A(lbertus) T(rue) Dudley wrote boys' adventures with sufficient sophistication to interest adult readers. The binding for The King's Powder (Boston: Lothrop Lee & Shepard, 1923) has pictorial cloth depicting Revolutionary soldiers. There's also a frontispiece plus four more inserted plates, action illustrations by John Goss. This historical tale of adventure and warfare opens in New Hampshire in 1774. There is a sequel to this novel issued ten years later as A Spy of '76.

Frank Yerby was the first Black American writer to become a bestseller without having to write exclusively about the Black experience, though he did that too. Many of his readers never knew his race. This is the first edition dustwrapper for The Saracen Blade (New York: Dial Press, 1952). Set in days of Knighthood and chivalry in Italy, Constantinople, Jerusalem and Cairo circa 1194 through 1250, the tale traces the fates of a blacksmith and an emperor who were born on the same day in the same town and whose fates remained linked throughout their lives. For books like this Yerby was sometimes called "The New Dumas" and it's only a mild irony that Dumas, too, had a black heritage.

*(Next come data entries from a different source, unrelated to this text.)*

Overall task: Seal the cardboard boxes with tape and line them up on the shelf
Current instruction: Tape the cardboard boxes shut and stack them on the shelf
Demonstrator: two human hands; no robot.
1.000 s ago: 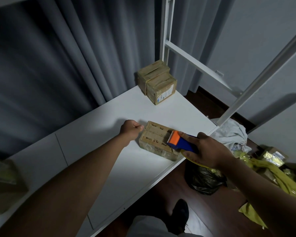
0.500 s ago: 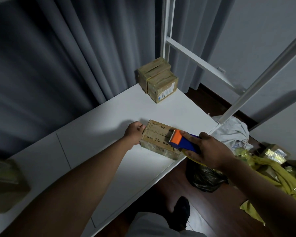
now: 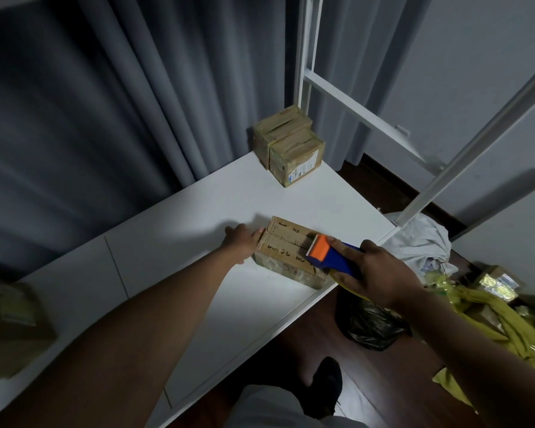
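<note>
A cardboard box (image 3: 286, 242) lies on the white shelf (image 3: 198, 217) near its front right edge. My left hand (image 3: 243, 242) rests against the box's left end, thumb on the top edge. My right hand (image 3: 374, 270) grips a blue and orange tape dispenser (image 3: 331, 253), whose orange toothed end sits on the box's top near the middle seam. Two taped boxes (image 3: 289, 145) stand side by side at the shelf's far corner.
A white shelf post (image 3: 464, 149) and a crossbar rise at the right. Grey curtains hang behind. On the dark floor to the right lie a black bag (image 3: 368, 325), white cloth (image 3: 420, 239), yellow wrapping (image 3: 491, 313) and another box (image 3: 494, 281). A blurred box (image 3: 10, 322) sits at far left.
The dispenser's orange end has moved slightly left along the box's top. My left hand has opened from a loose fist and now lies against the box's end.
</note>
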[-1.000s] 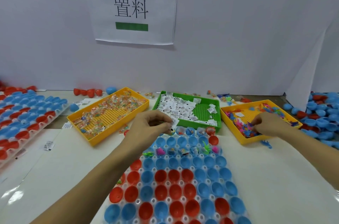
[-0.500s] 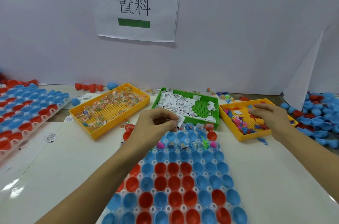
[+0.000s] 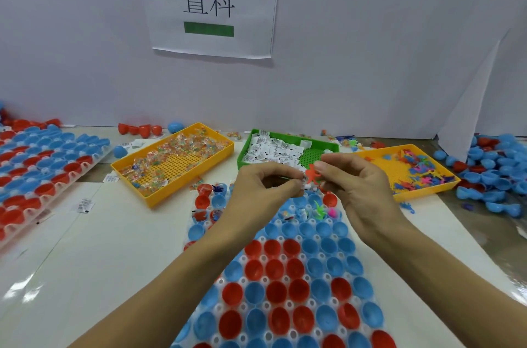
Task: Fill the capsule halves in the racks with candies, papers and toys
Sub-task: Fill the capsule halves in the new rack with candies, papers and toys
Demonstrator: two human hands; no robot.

Frances Winwar's The Golden Round is shown here in its first edition dustwrapper (New York: Century, 1928). Beneath the jacket is a decorative binding. These gloomy medieval adventures of Pier border on heroic fantasy. Pier was a cobbler's son who made good. He became a favorite in the half Christian and half Islamic court of the Italian Emperor Frideric. Jealousy and treason brought him down -- a tragedy once so well famed that Pier is heard even in Dante's Inferno lamenting his horrid fate. The novel intercolates episodes of lusty roguery worthy of Boccaccio, including a glimpse of Frideric's harem called "the Royal Embroidery Works." The Scottish wizard Michael is also a notable character.

G. A. Henty was without doubt the most popular historical novelist of the Victorian era and has in recent years undergone a surprising revival with numerous of his works reissued in trade paperbacks. His first editions cost a fortune but many attractive early reprints still turn up affordably. The present specimen of The Cornet of Horse: A Tale of Marlborough's Wars dates no later than 1910 (New York: Hurst, n.d.) showing a swashbuckling figure with upraised sword and sweeping red cape. The adventure is set in 1702 during the reign of King William III.